NOTE: This is an excerpt of Planet Money's newsletter. You can sign up here.

Last weekend, we flew to Atlanta for the year's biggest event in economics, the annual gathering of the American Economic Association. There were thousands of economists there. It's a must-attend event for econ nerds, and we try to go every year. (If you haven't heard our show about Robert Smith and Adrian Ma's visit two years ago, it's here.)

Hundreds of economists present papers at the conference, but there was a clear headline act. It featured the current chair of the U.S. Federal Reserve, Jay Powell, and former chairs, Janet Yellen and Ben Bernanke, discussing the state of the economy. After waiting in an obscenely long line at Starbucks, we went into an overflowing room to watch. Bernanke was about to become the president of the AEA, and he was soon asked about gender issues in the profession.

Economics has a serious gender problem. A student named Alice Wu rocked the economics world in 2017 with her paper "Gender Stereotyping in Academia," which showed rampant misogyny and objectification of female economists on the main online forum for econ jobs. Only 15 percent of full professors of economics are women. Only one woman, Elinor Ostrom, has ever been awarded the Nobel Prize in economics. Only a third of America's econ majors are female — a number that has remained stuck for more than two decades despite increasing college enrollment for women overall. And just before the conference, Harvard economist Roland Fryer, Jr., resigned from the AEA board after a New York Timesexposé detailed allegations against him of sexual harassment and bullying.

"Economics certainly has a problem," Bernanke said during this year's panel discussion. "I think this should be our top priority."

Reforming economics

The AEA, Bernanke said, has begun taking steps to make the field more inclusive, such as sponsoring a moderated website for job discussions, creating a diversity committee and surveying AEA members to figure out what to fix. The sessions at the Atlanta conference, Bernanke highlighted, were selected by a committee made up mostly of women.

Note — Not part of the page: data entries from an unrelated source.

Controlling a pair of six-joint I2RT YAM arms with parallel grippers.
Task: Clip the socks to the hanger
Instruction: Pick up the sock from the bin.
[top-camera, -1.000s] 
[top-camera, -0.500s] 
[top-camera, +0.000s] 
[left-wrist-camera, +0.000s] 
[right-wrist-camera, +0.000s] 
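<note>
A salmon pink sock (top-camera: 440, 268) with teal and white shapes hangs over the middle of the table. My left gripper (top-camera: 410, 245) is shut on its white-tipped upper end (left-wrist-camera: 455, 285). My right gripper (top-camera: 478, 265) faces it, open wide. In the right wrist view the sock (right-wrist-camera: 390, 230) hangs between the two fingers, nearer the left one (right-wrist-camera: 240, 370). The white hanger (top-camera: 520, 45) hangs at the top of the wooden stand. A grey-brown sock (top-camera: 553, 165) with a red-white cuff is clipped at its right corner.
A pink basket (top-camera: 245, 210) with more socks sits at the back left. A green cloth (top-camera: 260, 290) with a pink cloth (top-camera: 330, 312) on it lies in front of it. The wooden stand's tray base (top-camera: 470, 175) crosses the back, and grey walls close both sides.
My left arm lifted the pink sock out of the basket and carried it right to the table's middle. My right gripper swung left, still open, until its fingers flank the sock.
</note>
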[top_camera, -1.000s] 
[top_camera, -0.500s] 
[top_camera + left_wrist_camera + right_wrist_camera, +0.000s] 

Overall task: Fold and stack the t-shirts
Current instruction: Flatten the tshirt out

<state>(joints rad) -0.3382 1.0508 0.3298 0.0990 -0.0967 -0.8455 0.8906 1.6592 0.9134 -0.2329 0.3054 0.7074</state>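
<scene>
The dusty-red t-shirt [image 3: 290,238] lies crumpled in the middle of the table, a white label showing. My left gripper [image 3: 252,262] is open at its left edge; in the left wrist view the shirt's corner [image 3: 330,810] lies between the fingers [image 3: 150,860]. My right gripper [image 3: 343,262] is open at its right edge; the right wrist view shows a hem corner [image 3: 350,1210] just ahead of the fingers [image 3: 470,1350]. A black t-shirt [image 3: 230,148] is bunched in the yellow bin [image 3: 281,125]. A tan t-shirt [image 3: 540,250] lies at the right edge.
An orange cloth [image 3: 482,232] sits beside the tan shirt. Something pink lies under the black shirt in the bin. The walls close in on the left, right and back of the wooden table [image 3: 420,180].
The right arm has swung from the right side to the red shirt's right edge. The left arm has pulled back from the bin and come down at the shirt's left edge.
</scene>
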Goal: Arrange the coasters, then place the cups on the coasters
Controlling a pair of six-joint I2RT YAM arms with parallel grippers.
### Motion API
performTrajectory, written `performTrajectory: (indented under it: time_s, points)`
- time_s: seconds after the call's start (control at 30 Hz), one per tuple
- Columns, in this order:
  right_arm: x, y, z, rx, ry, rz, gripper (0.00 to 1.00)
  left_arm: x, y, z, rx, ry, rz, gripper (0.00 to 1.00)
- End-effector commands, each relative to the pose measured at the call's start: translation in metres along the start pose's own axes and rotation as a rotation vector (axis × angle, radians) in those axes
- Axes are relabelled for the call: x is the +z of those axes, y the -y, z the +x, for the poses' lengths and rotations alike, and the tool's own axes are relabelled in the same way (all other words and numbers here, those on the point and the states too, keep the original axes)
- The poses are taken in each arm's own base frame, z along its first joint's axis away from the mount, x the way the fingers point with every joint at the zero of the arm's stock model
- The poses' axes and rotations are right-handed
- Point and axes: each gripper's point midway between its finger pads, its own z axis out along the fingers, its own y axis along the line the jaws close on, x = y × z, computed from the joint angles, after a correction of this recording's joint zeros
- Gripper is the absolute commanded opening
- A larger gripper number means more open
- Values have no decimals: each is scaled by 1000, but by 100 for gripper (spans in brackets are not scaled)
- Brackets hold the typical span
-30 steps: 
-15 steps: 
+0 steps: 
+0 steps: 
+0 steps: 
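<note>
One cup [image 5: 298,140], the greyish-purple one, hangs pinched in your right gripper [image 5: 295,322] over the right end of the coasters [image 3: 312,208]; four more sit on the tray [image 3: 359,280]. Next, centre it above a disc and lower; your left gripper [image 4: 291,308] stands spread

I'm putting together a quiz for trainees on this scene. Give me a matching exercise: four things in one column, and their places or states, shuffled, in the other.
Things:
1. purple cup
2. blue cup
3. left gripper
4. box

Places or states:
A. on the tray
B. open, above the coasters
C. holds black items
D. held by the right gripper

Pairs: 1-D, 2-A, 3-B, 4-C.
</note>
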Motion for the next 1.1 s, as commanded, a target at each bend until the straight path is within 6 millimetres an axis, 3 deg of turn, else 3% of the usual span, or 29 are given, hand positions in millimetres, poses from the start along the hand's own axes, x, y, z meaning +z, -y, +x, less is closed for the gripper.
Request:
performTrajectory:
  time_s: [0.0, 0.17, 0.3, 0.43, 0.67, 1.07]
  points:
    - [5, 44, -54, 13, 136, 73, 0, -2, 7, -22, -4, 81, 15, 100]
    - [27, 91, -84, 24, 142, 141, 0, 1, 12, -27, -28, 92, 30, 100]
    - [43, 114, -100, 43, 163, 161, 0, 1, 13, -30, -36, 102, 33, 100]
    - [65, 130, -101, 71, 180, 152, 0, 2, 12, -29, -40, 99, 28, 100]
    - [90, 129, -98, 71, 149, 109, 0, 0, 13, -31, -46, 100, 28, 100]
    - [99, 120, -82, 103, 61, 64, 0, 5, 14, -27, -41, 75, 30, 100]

At 8 a.m. on Saturday (ouch), we dropped in on a session called "How Can Economics Solve Its Gender Problem?" It turned out to be well worth the sleep deprivation. The women on the panel — and they were all women — shared stories of navigating a maze of sexism. The panelists included Janet Yellen, the first and only woman to head the U.S. Federal Reserve. Yellen, who left that job in early 2018, will take over as president of the AEA in 2020.

"I entered graduate school in 1967, ... the heyday of women's lib," said Yellen, who got her Ph.D. in economics at Yale. Yellen recalled her classmates protesting a men's only club on campus, where a lot of business and networking was done. Women had some success, but Yellen said she feels the movement lost steam by the 1980s. "What's hopeful is I see another wave of feminism here that's been aroused by the #MeToo movement."

Can economics explain the problem?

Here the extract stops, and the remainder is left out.